Really struggling today

Jeep

Otherwise known as Jools
Hi all

Just thought that I would pop on and have a bit of whinge as I am really struggling today. I have been doing WS most of the time since July and have lost almost 3st, but lately I have taken to eating things I shouldn't. I just cannot seem to shake the need to eat anything at the moment.

I am not sure but colleagues at work are on S&S (but they are just playing really as they are having the shakes etc for breakfast and lunch but eating large meals full of carbs in the evenings, drinking alcohol etc) and they are all annoying me. There are 5 of us in a reasonable sized office, but one types so loudly you would think she would break the keys on the keyboard - she is hitting them so hard you can hear her down the corridor and don't get me started on her clearing her throat tic that she has - every 5 mins she clears her throat like a dirty old man. Another one is slamming the plastic boxes that we keep our work around and then when they all talk the noise is just ridiculous I cannot hear my callers on the phone. Its as though they all need to have some kind of attention foisted on them.
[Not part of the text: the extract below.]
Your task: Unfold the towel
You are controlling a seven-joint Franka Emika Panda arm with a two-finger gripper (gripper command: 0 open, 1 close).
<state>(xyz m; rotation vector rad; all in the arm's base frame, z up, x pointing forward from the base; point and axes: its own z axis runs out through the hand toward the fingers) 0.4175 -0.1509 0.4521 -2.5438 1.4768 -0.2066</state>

What with all the irritations above I am fighting the urge to go and eat something I shouldn't.... I am not hungry, not even thought about food but I just have this massive urge to eat sweets and chocolate. But at the same time I want to get over this 3st hump and being only 5lb away now that I can be there in a few days does not seem to be enough to motivate me.

I keep on telling myself that 3st is a massive amount (I want to lose 2st more by Xmas) and that I have done brilliantly well to get there so far, its been quite easy to do especially on WS, I know that I can do this as have done it before, and I understand the benefits of doing this and how much better I will feel - but none of that helps when sweets and chocolate are crying to me.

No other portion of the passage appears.